Our outcome of interest was the self-reported willingness to risk exposure (WiRE) to coronavirus infection. A screening question asked respondents to report whether they thought they had already been infected, with three possible answers: ‘No,’ ‘Yes,’ ‘Maybe, I am not sure.’ Those who answered negatively or were not certain were then asked to report on a 0 to 10 Likert scale their willingness to expose themselves to the risk of infection, where 0 was labelled ‘I would not take any risk’ and 10 as ‘I will take as much risk as I can’. The question was preceded by a short introductory text, based on the state of public knowledge about the disease at the time of the survey [38], emphasising the likely benefit immunity if one recovers from the infection. This was followed by a text warning the respondent that current scientific knowledge indicates that being infected does not guarantee long-term immunity and that the protection of oneself and others requires that contamination risk is minimised by following the government’s recommendations and adopting social distancing measures.

Anxiety

Psychological anxiety was measured by using the Spielberger state anxiety scale in a 6-item short-form version [39]. Item responses were summed to produce a score from 0 to 18. We did not find clinical cut-offs that would have been validated for the categorisation of young adults facing a pandemic situation as mild, moderately, or severely anxious. We therefore standardised the anxiety score using gender-specific means and standard deviations, as previous studies had shown the impact of gender-specific norms in health-reporting behaviours in France [40].

Key control variables

Health risk beliefs were measured by asking about respondents’ subjective expectations about the population-level risks and their own risk of COVID-related hospitalisation. We included the measure of population-level risks, and the difference in perceived risks for the population at large and for oneself. This difference may reflect a potential optimism or pessimism bias about the health dangers of contracting COVID-19 [41, 42]. We also included a dummy variable–“COVID negative: unsure”–indicating that the respondent thought that he or she may have already been infected.

Respondents had to report their monthly household income. We adjusted for the number of household units of consumption to produce an equivalised household income variable. We included dummy variables indicating whether the respondent was still working and, if so, whether he or she had arranged to work from home or not. We also collected information on the respondents’ employment status before the crisis and constructed dummy variables indicating whether, before the lockdown, the respondent had a permanent job, had a temporary job, was a student, was self-employed, was unemployed, or was out of the labour force.
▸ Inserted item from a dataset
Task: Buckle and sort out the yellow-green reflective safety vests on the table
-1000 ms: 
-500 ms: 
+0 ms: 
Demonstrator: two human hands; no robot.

Generalised trust was measured through a single question that was drawn from the European Social Survey [43], and had previously been used in studies on health and trust [35]. Respondents had to rate on a 0 to 10 Likert scale whether “most people can be trusted, or one needs to be very careful when dealing with people”. Reciprocity was measured by presenting respondents with a choice scenario in which they had to choose from among a group of gifts of different value what they would give to a stranger who had previously helped them [44].

Psychological closeness with others was measured by using inclusion of other in the self (IOS) scales where individuals report on a 1 to 7 Likert scale how close they feel to another given individual or group of individuals [45]. Respondents had to provide ratings for seven categories of individuals: their partner, their parents, their family, their long-term friends, their work or university friends, people and friends from their neighbourhood, and people they socialise with through organizations. We used the seven ratings to construct two average scores, the first for the respondent’s partner, parents and other family members and the second for the respondent’s other relationships. We hypothesised that risk-taking behaviour would be affected differently if the individual is more family oriented than if he or she is more community (friends, neighbours, colleagues) oriented. Therefore, we defined the relative closeness of individuals with their relatives to their closeness with their other acquaintances by dividing the former score by the latter. This ratio measures the relative ‘family orientation’ of individuals. We also computed the average of all ratings to control for inter-individual variability in response styles (see Appendix A.8 in S1 File). The trust, reciprocity and family-orientation variables were all standardised (z-score) by their gender-specific means and standard deviations.

Statistical analysis

For our main analysis, we fitted ordered logit models (using Stata 16.1) with WiRE as the dependent variable. Our baseline specification included age as a continuous variable and dummy variables for gender, education (in three groups: did not complete high school, completed high school, higher education), partnership status, parental status, income, and labour force status. We adjusted for the confounding effect of risk and time preferences as risk tolerance and impatience have been found to negatively affect prevention efforts [41, 46]. We also controlled for heterogeneity in lockdown conditions: we introduced one dummy variable that indicated whether the respondent was locked down and temporarily not working, and a dummy variable that indicated whether he or she was in lockdown with someone close. These two variables were selected after a specification search that revealed no effect of other characteristics of lockdown conditions (see B.2 in S1 File).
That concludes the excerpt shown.